Automatic merge from submit-queue (batch tested with PRs 50537, 49699, 50160, 49025, 50205) select an RBAC version for kubefed it knows how to speak kubefed tries to speak whatever version of RBAC the server has, regardless of whether it knows about that version or not. the version discovery it does has to select a version both it and the server speak. related to https://github.com/kubernetes/kubernetes/issues/50534 ```release-note fixes kubefed's ability to create RBAC roles in version-skewed clusters ```
2025-07-23 19:56:01 +00:00 · 2017-08-11 19:43:54 -07:00 · 2017-08-11 19:43:54 -07:00 · c207dd5a90
commit c207dd5a90
parent bb67819ed1 7f1a617496
2 changed files with 28 additions and 2 deletions
--- a/federation/pkg/kubefed/util/BUILD
+++ b/federation/pkg/kubefed/util/BUILD
@ -14,6 +14,9 @@ go_library(
        "//federation/client/clientset_generated/federation_clientset:go_default_library",
        "//pkg/api:go_default_library",
        "//pkg/apis/rbac:go_default_library",
+        "//pkg/apis/rbac/v1:go_default_library",
+        "//pkg/apis/rbac/v1alpha1:go_default_library",
+        "//pkg/apis/rbac/v1beta1:go_default_library",
        "//pkg/client/clientset_generated/internalclientset:go_default_library",
        "//pkg/kubectl/cmd:go_default_library",
        "//pkg/kubectl/cmd/util:go_default_library",
--- a/federation/pkg/kubefed/util/util.go
+++ b/federation/pkg/kubefed/util/util.go
@ -32,6 +32,9 @@ import (
 	fedclient "k8s.io/kubernetes/federation/client/clientset_generated/federation_clientset"

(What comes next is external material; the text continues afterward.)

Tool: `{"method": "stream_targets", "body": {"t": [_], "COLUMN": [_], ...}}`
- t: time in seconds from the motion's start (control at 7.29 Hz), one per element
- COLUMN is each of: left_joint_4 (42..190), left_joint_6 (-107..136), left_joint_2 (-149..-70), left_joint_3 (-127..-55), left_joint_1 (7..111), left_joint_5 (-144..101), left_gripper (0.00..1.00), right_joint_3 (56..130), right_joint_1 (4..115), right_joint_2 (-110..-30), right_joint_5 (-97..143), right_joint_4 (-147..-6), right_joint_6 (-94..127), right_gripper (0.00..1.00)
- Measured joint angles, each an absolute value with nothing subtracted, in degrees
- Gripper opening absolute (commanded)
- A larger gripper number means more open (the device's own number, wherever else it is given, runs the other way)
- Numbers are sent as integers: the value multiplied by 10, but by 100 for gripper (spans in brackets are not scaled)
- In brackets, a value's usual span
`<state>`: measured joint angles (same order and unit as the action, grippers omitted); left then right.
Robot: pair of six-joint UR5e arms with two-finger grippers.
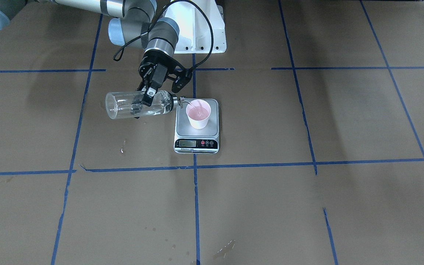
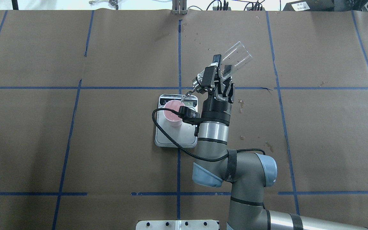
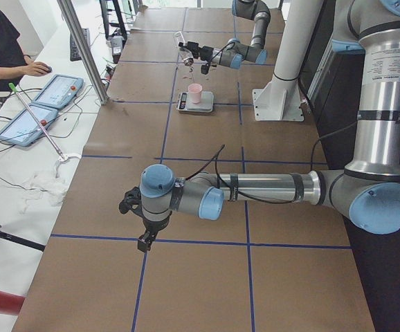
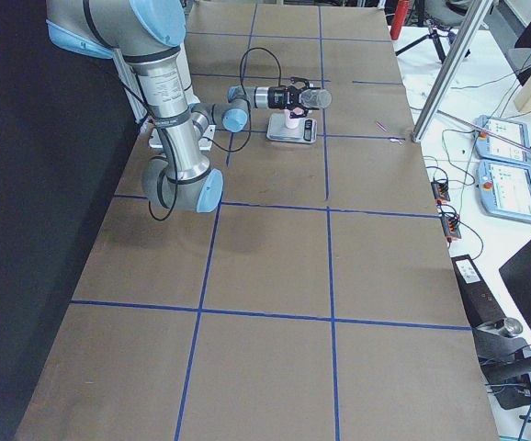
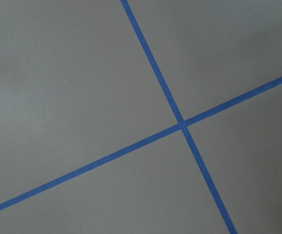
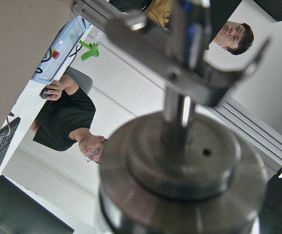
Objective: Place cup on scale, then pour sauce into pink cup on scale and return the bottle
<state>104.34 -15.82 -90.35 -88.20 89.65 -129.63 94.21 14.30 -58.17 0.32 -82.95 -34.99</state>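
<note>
The pink cup [image 1: 198, 114] stands upright on the scale [image 1: 184, 129], towards its back; it also shows from overhead [image 2: 173, 111]. My right gripper [image 1: 144, 101] is shut on the bottle [image 1: 123, 105], holding it about level, a little above the table. Its metal spout [image 1: 182, 100] hangs over the cup's rim. The clear sauce [image 1: 160, 106] lies along the bottle's lower side near the neck. The right wrist view shows only the metal collar [image 6: 180, 161] up close. My left gripper [image 3: 141, 232] hangs far from the scale over bare table; I cannot tell whether it is open.
The white robot pedestal [image 1: 204, 33] stands just behind the scale. Wet spots [image 2: 241, 103] mark the brown paper near the right arm. Operators sit at a side desk with tablets [image 3: 55, 90] beyond a metal pole [image 3: 82, 48].
</note>
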Motion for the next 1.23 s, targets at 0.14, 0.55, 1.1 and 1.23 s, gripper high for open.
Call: {"method": "stream_targets", "body": {"t": [0.14,0.55,1.1,1.23], "left_joint_4": [1043,1039,1038,1038], "left_joint_6": [-158,-157,-157,-157], "left_joint_2": [-904,-904,-904,-905], "left_joint_3": [-883,-885,-886,-887], "left_joint_1": [896,896,896,896], "left_joint_5": [-1296,-1313,-1316,-1316], "left_gripper": [100,100,100,100], "right_joint_3": [942,936,932,933], "right_joint_1": [142,138,138,138], "right_joint_2": [-580,-587,-587,-587], "right_joint_5": [-4,-2,63,84], "right_joint_4": [-828,-787,-759,-759], "right_joint_6": [-355,-337,-221,-168], "right_gripper": [0,0,0,0]}}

 	"k8s.io/kubernetes/pkg/api"
 	"k8s.io/kubernetes/pkg/apis/rbac"
+	rbacv1 "k8s.io/kubernetes/pkg/apis/rbac/v1"
+	rbacv1alpha1 "k8s.io/kubernetes/pkg/apis/rbac/v1alpha1"
+	rbacv1beta1 "k8s.io/kubernetes/pkg/apis/rbac/v1beta1"
 	client "k8s.io/kubernetes/pkg/client/clientset_generated/internalclientset"
 	kubectlcmd "k8s.io/kubernetes/pkg/kubectl/cmd"
 	cmdutil "k8s.io/kubernetes/pkg/kubectl/cmd/util"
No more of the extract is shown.